= WHAT IS EXPECTED =
The full set of records is to be reproduced verbatim.
BEGIN EXTRACTED DATA
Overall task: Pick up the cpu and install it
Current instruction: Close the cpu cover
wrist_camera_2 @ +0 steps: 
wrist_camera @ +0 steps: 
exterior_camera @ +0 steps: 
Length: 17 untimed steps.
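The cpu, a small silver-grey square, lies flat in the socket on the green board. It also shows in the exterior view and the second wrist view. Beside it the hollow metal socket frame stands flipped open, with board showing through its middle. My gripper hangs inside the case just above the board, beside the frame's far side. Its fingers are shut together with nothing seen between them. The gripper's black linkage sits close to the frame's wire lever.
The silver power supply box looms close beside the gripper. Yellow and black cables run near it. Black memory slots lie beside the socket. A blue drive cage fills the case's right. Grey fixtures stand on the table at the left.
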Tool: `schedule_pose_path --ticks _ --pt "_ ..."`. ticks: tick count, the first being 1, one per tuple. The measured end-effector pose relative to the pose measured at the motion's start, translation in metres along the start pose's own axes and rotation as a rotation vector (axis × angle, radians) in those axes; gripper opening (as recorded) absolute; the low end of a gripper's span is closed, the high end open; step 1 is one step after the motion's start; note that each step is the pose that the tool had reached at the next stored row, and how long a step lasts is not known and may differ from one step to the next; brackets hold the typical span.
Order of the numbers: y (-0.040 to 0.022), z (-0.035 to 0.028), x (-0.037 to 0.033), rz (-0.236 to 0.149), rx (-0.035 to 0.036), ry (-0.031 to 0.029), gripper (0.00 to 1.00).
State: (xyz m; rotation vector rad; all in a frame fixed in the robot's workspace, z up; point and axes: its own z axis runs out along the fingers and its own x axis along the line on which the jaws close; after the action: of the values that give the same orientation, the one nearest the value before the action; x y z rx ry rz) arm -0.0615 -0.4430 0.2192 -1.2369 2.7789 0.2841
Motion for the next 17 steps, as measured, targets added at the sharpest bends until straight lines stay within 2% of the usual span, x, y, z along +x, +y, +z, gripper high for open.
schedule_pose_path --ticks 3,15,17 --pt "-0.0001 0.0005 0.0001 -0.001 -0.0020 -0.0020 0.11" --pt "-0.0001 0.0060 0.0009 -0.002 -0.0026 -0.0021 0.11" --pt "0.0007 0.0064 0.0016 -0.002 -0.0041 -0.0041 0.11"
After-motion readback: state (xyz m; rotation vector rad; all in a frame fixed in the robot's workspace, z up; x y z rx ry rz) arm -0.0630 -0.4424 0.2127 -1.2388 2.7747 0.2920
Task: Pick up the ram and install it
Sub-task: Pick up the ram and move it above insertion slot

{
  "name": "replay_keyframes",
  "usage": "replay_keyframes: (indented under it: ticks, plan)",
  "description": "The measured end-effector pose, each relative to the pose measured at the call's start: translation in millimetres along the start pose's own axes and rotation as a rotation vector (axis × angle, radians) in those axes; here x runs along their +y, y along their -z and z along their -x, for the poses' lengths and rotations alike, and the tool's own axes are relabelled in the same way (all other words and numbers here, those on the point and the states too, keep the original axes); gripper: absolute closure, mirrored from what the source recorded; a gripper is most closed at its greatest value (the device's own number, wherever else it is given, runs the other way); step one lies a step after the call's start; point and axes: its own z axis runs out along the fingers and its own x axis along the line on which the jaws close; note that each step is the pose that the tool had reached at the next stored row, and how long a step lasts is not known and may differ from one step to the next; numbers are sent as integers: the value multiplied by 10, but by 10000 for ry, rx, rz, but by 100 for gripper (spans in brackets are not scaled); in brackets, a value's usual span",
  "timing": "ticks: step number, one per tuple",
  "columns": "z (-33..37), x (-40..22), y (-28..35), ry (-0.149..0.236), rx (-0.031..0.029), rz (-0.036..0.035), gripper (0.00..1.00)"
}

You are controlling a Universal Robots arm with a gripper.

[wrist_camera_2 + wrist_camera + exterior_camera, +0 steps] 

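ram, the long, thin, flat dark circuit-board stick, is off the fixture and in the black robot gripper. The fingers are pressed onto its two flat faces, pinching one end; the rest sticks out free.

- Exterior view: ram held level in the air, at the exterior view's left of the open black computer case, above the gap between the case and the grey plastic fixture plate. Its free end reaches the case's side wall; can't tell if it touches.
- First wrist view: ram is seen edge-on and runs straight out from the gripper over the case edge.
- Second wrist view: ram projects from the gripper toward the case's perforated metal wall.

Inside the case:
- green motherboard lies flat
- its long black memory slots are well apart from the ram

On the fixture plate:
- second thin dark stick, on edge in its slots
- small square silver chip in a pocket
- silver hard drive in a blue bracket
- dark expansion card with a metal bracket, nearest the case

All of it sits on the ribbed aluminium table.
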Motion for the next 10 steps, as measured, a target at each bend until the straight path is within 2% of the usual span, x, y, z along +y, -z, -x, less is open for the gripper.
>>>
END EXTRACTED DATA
= ANSWER =
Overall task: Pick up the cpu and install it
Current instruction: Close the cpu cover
wrist_camera_2 @ +0 steps: 
wrist_camera @ +0 steps: 
exterior_camera @ +0 steps: 
Length: 17 untimed steps.
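The cpu, a small silver-grey square, lies flat in the socket on the green board. It also shows in the exterior view and the second wrist view. Beside it the hollow metal socket frame stands flipped open, with board showing through its middle. My gripper hangs inside the case just above the board, beside the frame's far side. Its fingers are shut together with nothing seen between them. The gripper's black linkage sits close to the frame's wire lever.
The silver power supply box looms close beside the gripper. Yellow and black cables run near it. Black memory slots lie beside the socket. A blue drive cage fills the case's right. Grey fixtures stand on the table at the left.
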Tool: `schedule_pose_path --ticks _ --pt "_ ..."`. ticks: tick count, the first being 1, one per tuple. The measured end-effector pose relative to the pose measured at the motion's start, translation in metres along the start pose's own axes and rotation as a rotation vector (axis × angle, radians) in those axes; gripper opening (as recorded) absolute; the low end of a gripper's span is closed, the high end open; step 1 is one step after the motion's start; note that each step is the pose that the tool had reached at the next stored row, and how long a step lasts is not known and may differ from one step to the next; brackets hold the typical span.
Order of the numbers: y (-0.040 to 0.022), z (-0.035 to 0.028), x (-0.037 to 0.033), rz (-0.236 to 0.149), rx (-0.035 to 0.036), ry (-0.031 to 0.029), gripper (0.00 to 1.00).
State: (xyz m; rotation vector rad; all in a frame fixed in the robot's workspace, z up; point and axes: its own z axis runs out along the fingers and its own x axis along the line on which the jaws close; after the action: of the values that give the same orientation, the one nearest the value before the action; x y z rx ry rz) arm -0.0615 -0.4430 0.2192 -1.2369 2.7789 0.2841
Motion for the next 17 steps, as measured, targets added at the sharpest bends until straight lines stay within 2% of the usual span, x, y, z along +x, +y, +z, gripper high for open.
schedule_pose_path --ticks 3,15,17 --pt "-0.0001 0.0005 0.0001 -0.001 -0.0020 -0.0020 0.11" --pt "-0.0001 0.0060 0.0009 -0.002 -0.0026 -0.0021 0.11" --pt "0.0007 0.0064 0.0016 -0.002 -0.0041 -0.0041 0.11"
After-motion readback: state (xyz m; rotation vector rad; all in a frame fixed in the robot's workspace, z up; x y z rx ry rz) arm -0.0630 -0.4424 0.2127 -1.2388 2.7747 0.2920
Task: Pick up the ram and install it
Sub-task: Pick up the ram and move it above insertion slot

{
  "name": "replay_keyframes",
  "usage": "replay_keyframes: (indented under it: ticks, plan)",
  "description": "The measured end-effector pose, each relative to the pose measured at the call's start: translation in millimetres along the start pose's own axes and rotation as a rotation vector (axis × angle, radians) in those axes; here x runs along their +y, y along their -z and z along their -x, for the poses' lengths and rotations alike, and the tool's own axes are relabelled in the same way (all other words and numbers here, those on the point and the states too, keep the original axes); gripper: absolute closure, mirrored from what the source recorded; a gripper is most closed at its greatest value (the device's own number, wherever else it is given, runs the other way); step one lies a step after the call's start; point and axes: its own z axis runs out along the fingers and its own x axis along the line on which the jaws close; note that each step is the pose that the tool had reached at the next stored row, and how long a step lasts is not known and may differ from one step to the next; numbers are sent as integers: the value multiplied by 10, but by 10000 for ry, rx, rz, but by 100 for gripper (spans in brackets are not scaled); in brackets, a value's usual span",
  "timing": "ticks: step number, one per tuple",
  "columns": "z (-33..37), x (-40..22), y (-28..35), ry (-0.149..0.236), rx (-0.031..0.029), rz (-0.036..0.035), gripper (0.00..1.00)"
}

You are controlling a Universal Robots arm with a gripper.

[wrist_camera_2 + wrist_camera + exterior_camera, +0 steps] 

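ram, the long, thin, flat dark circuit-board stick, is off the fixture and in the black robot gripper. The fingers are pressed onto its two flat faces, pinching one end; the rest sticks out free.

- Exterior view: ram held level in the air, at the exterior view's left of the open black computer case, above the gap between the case and the grey plastic fixture plate. Its free end reaches the case's side wall; can't tell if it touches.
- First wrist view: ram is seen edge-on and runs straight out from the gripper over the case edge.
- Second wrist view: ram projects from the gripper toward the case's perforated metal wall.

Inside the case:
- green motherboard lies flat
- its long black memory slots are well apart from the ram

On the fixture plate:
- second thin dark stick, on edge in its slots
- small square silver chip in a pocket
- silver hard drive in a blue bracket
- dark expansion card with a metal bracket, nearest the case

All of it sits on the ribbed aluminium table.
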Motion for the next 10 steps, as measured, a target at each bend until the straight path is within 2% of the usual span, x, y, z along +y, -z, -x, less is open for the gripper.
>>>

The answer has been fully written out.